EXERCISE DESCRIPTION –
Whenever a line below mentions the word "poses", that line should be copied.

RECORDED DATA –

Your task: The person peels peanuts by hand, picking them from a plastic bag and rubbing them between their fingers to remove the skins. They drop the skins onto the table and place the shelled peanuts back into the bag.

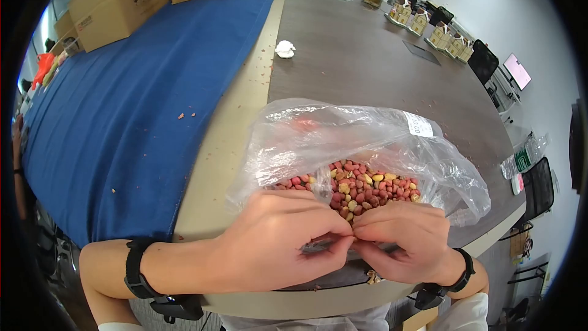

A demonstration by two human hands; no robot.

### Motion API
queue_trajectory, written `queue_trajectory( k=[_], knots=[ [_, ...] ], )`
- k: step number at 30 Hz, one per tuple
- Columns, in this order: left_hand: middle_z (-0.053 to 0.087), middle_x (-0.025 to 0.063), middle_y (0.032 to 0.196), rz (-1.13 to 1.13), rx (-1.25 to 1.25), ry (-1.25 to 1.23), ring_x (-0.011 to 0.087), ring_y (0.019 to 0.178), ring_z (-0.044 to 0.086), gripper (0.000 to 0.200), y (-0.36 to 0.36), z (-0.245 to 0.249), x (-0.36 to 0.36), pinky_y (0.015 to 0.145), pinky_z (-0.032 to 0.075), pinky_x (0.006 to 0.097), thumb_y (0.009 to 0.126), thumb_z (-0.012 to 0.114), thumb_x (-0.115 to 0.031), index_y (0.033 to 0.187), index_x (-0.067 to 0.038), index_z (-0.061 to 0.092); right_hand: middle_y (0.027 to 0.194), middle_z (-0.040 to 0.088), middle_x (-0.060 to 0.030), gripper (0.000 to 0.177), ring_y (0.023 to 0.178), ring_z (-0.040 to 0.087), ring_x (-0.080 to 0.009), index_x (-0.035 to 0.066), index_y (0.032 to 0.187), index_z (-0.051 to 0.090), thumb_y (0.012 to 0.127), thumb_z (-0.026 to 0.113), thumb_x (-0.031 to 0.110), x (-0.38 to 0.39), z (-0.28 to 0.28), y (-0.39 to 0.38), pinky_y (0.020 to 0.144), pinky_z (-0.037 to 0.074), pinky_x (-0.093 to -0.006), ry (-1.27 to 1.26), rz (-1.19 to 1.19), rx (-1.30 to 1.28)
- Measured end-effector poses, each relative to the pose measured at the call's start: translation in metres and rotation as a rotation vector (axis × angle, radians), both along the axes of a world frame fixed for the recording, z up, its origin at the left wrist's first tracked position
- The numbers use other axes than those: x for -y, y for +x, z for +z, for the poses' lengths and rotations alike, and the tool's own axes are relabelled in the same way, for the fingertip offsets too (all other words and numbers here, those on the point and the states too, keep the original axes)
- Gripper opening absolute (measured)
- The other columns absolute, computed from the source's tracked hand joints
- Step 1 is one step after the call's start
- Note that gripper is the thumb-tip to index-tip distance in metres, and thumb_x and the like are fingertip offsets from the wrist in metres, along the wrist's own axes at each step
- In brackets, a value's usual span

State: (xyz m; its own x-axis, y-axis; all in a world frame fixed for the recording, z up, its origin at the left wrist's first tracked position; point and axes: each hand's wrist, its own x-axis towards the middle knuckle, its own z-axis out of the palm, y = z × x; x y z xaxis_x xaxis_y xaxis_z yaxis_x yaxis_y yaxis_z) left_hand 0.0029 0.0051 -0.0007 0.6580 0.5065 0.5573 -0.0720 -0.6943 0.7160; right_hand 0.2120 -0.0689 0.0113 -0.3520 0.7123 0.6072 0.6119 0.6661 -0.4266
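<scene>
A clear plastic bag (343,122) lies on the table in front of me, its mouth spread toward me. Inside it are many red-skinned peanuts (364,193), a few of them pale yellow without skin. My left hand (288,239) and my right hand (404,239) meet just at the near edge of the peanuts. Thumb and fingers of both are pinched together, tip to tip. Whatever sits between the fingertips is too small and covered to make out. Under my right hand, some peanut skins (373,277) lie near the table edge.
A crumpled white tissue (285,49) rests farther up the dark table (361,55). Blue cloth (141,116) covers the left side, with cardboard boxes (122,9) at its far end. Small house-shaped models (440,35) line the far right edge; a plastic bottle (523,158) is at right.
</scene>
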Motion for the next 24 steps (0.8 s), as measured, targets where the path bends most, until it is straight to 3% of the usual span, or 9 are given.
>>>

THE COMPLETED TASK –
- Measured end-effector poses, each relative to the pose measured at the call's start: translation in metres and rotation as a rotation vector (axis × angle, radians), both along the axes of a world frame fixed for the recording, z up, its origin at the left wrist's first tracked position
- The numbers use other axes than those: x for -y, y for +x, z for +z, for the poses' lengths and rotations alike, and the tool's own axes are relabelled in the same way, for the fingertip offsets too (all other words and numbers here, those on the point and the states too, keep the original axes)

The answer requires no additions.